▶ [PROMPT]: Go through the data and retrieve each line that includes the string "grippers".

[[ DATASET CONTENT, beginning ]]

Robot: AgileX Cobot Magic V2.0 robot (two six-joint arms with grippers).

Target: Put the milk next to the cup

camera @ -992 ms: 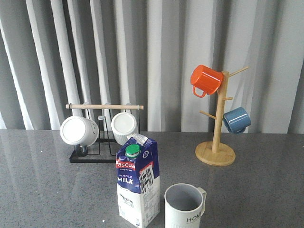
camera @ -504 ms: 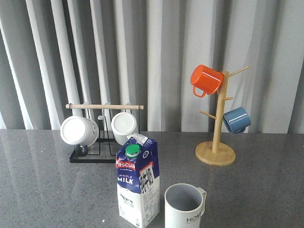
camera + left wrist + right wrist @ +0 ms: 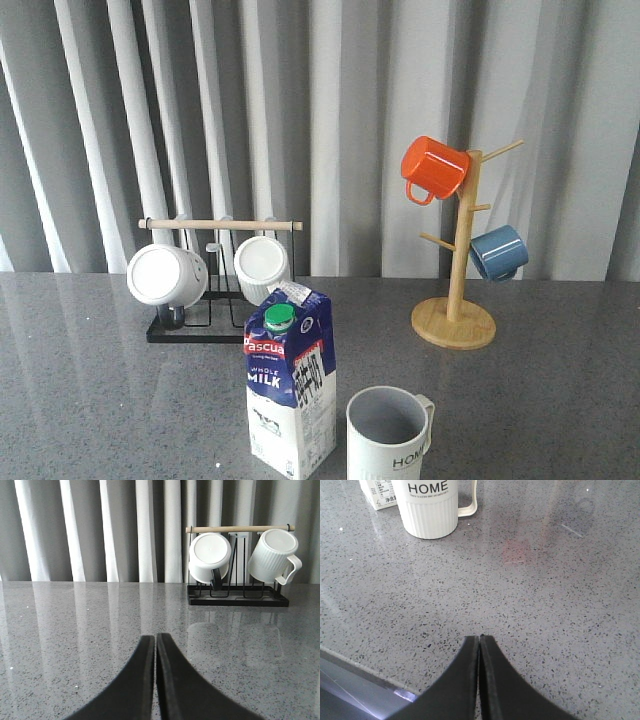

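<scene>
The milk (image 3: 290, 385), a blue and white carton with a red band and green cap, stands upright near the table's front edge. Just to its right stands the cup (image 3: 388, 433), a ribbed pale mug lettered "HOME", apart from the carton by a small gap. In the right wrist view the cup (image 3: 429, 506) and a corner of the milk (image 3: 379, 493) show beyond my right gripper (image 3: 480, 639), which is shut and empty above bare table. My left gripper (image 3: 155, 637) is shut on nothing, facing the mug rack. Neither gripper shows in the front view.
A black rack with a wooden bar (image 3: 220, 226) holds two white mugs (image 3: 165, 274) at the back left. A wooden mug tree (image 3: 455, 322) with an orange mug (image 3: 432, 167) and a blue mug (image 3: 498, 252) stands back right. The table edge (image 3: 365, 677) lies near my right gripper.
</scene>
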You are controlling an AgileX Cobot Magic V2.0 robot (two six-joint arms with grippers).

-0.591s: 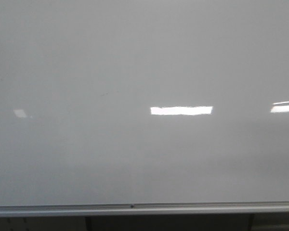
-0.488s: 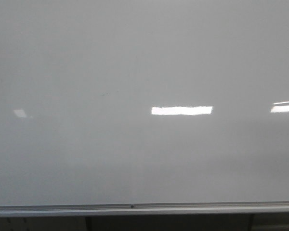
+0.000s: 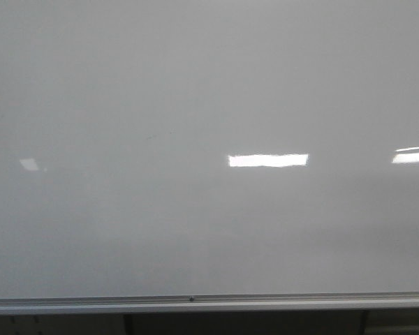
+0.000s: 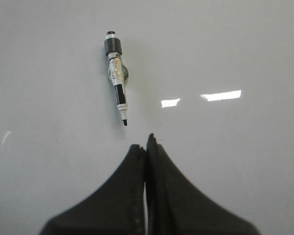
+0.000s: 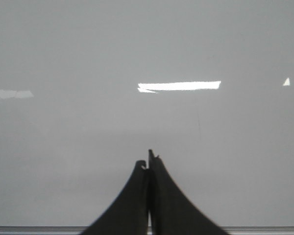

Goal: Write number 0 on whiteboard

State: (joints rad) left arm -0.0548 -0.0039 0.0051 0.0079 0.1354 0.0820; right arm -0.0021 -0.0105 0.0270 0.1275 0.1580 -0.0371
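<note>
The whiteboard (image 3: 195, 84) fills the front view, glossy pale grey with a silver bottom rail (image 3: 195, 303). No drawn number 0 shows on it in any view. In the left wrist view a marker (image 4: 117, 78) with a black tip and dark grey end lies against the pale surface (image 4: 225, 49), just beyond my left gripper (image 4: 146, 147), which is shut and empty. My right gripper (image 5: 148, 159) is shut and empty, facing the whiteboard (image 5: 137, 44) above its rail (image 5: 34, 228). Neither arm shows in the front view.
Bright rectangular light glares sit on the board (image 3: 268, 160), (image 3: 413, 156). A faint small smudge mark (image 3: 153, 136) is left of the middle. Dark space lies below the rail.
The left end of the central light glare has shortened a little towards the right. Nothing else has visibly changed.
</note>
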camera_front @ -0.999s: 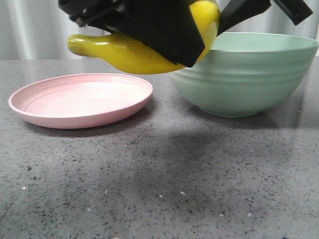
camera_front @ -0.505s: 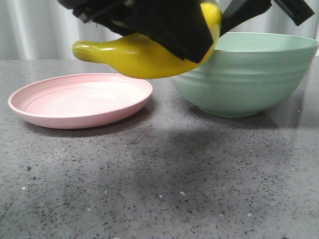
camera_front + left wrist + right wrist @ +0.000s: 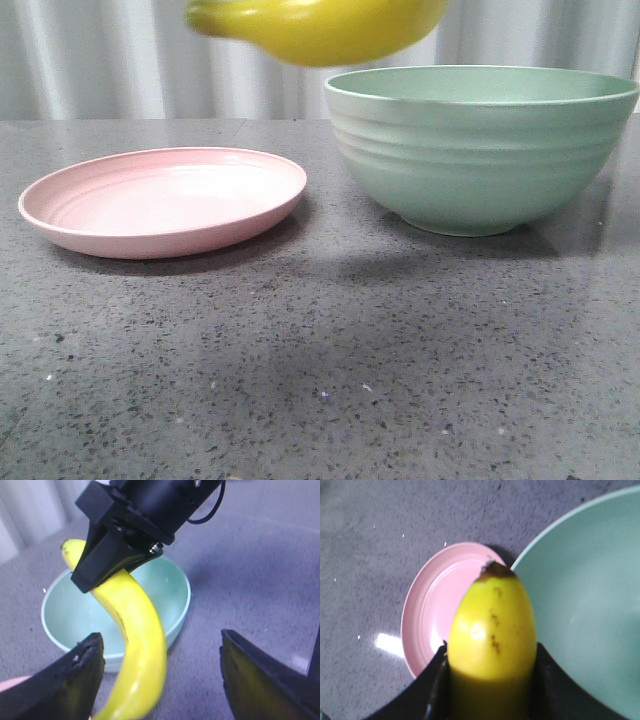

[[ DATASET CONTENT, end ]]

▶ [THE ANSWER]:
Robot: AgileX Cobot Magic V2.0 robot (two six-joint arms with grippers).
You are controlling an AgileX Cobot Magic V2.0 robot (two six-joint arms with grippers).

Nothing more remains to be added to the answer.